§ Action item:
Reproduce the records below exactly, but only between the lines holding "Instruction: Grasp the" and "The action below", inclusive.

++++++

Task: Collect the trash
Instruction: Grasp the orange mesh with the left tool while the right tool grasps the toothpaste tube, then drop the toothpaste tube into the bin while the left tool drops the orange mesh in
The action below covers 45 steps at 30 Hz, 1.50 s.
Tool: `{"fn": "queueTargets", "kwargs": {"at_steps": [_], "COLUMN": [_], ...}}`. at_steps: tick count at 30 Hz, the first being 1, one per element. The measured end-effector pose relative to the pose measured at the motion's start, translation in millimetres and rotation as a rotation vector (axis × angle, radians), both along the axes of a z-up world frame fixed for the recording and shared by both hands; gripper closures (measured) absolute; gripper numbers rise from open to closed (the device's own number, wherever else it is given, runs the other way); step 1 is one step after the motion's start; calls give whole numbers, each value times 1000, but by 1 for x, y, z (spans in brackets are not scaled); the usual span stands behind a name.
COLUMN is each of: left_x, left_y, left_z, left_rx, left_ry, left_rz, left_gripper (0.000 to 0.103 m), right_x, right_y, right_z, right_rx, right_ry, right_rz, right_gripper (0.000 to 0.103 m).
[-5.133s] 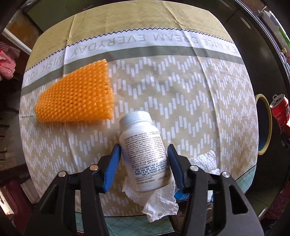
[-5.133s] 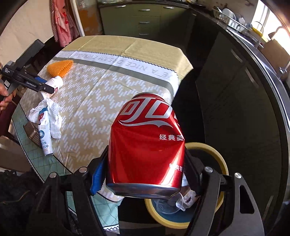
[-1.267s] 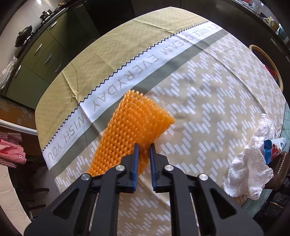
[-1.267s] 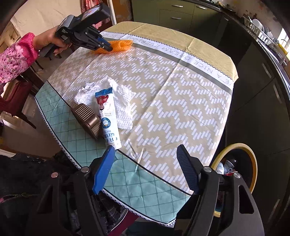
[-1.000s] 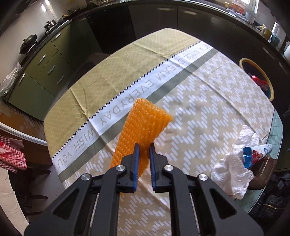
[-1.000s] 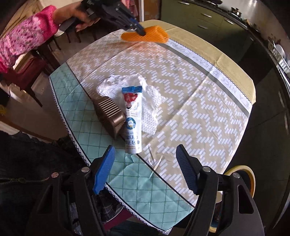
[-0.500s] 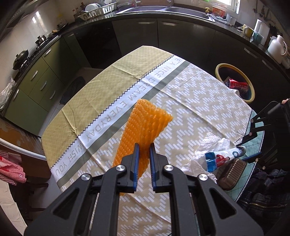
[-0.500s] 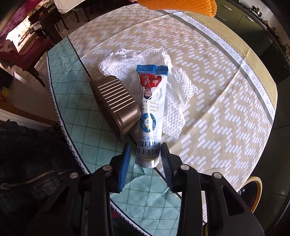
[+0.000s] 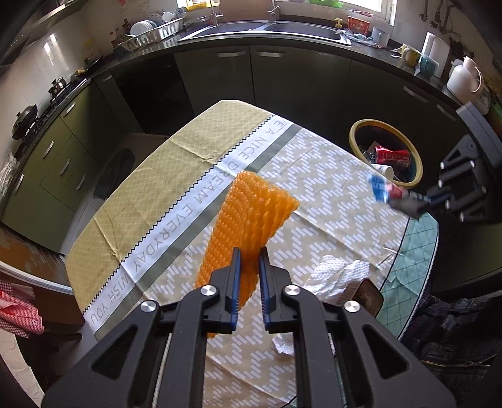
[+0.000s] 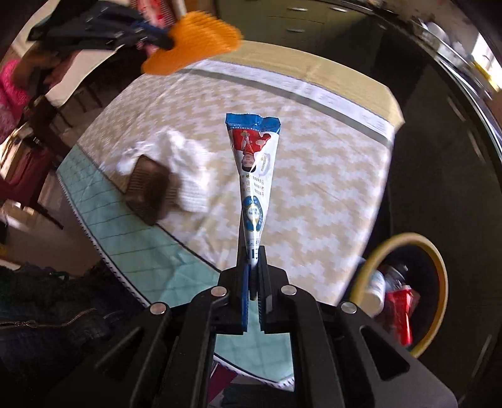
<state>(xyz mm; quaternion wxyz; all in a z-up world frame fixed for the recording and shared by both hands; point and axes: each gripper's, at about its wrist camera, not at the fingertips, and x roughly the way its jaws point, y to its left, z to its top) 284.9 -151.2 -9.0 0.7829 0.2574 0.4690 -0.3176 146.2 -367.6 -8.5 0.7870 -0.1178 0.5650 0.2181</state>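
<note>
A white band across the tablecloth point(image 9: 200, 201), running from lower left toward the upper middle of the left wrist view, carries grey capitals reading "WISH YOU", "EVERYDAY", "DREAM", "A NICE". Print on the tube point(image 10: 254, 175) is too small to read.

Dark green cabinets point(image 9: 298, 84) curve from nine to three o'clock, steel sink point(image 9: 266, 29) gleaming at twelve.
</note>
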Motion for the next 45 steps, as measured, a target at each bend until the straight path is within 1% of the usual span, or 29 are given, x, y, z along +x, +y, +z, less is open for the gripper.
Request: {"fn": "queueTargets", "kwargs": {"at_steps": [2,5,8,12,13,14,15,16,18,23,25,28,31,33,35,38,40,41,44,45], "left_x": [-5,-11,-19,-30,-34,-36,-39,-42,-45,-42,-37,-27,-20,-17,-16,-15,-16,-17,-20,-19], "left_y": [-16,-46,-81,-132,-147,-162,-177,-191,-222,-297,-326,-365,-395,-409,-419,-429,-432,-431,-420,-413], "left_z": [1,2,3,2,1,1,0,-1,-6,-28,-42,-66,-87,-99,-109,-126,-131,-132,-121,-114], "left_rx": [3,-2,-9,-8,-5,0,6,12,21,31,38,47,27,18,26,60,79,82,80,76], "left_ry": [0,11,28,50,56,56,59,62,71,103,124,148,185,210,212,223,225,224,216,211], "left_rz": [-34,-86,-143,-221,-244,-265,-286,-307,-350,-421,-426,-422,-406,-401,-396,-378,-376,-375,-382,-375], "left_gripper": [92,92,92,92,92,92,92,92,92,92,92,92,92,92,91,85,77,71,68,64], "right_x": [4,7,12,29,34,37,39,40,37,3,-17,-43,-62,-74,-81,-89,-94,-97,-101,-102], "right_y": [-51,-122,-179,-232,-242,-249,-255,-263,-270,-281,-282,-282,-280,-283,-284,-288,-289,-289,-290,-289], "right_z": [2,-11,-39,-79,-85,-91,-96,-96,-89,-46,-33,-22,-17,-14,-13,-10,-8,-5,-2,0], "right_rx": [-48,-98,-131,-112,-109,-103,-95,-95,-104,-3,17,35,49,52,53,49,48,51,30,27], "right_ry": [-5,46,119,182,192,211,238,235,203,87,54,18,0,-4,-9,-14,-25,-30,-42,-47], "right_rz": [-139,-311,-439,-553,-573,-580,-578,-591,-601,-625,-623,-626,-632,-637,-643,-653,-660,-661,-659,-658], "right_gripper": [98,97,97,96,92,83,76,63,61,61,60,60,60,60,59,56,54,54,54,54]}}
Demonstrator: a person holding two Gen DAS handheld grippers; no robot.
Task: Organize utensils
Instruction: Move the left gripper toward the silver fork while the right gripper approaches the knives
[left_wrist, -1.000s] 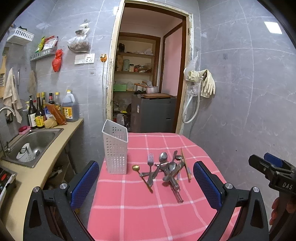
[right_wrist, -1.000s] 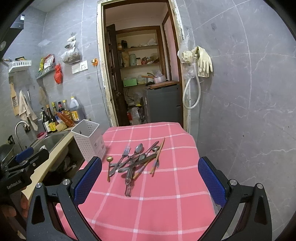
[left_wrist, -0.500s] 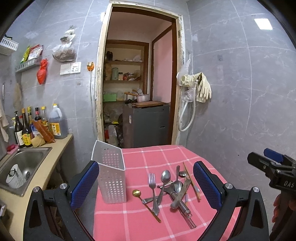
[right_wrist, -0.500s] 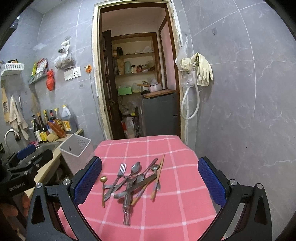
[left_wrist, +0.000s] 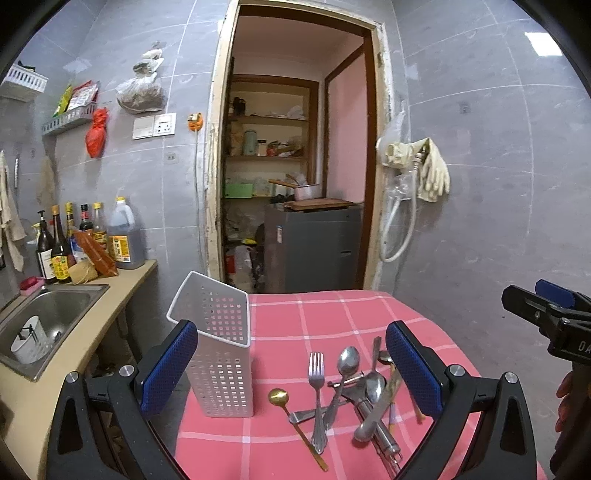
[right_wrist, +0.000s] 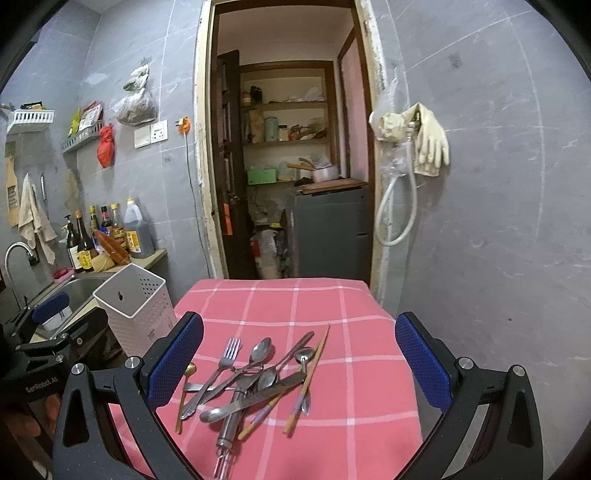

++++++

§ Worked solution:
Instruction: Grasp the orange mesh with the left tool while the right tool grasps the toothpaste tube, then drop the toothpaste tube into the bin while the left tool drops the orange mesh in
The action below covers 45 steps at 30 Hz, 1.50 s.

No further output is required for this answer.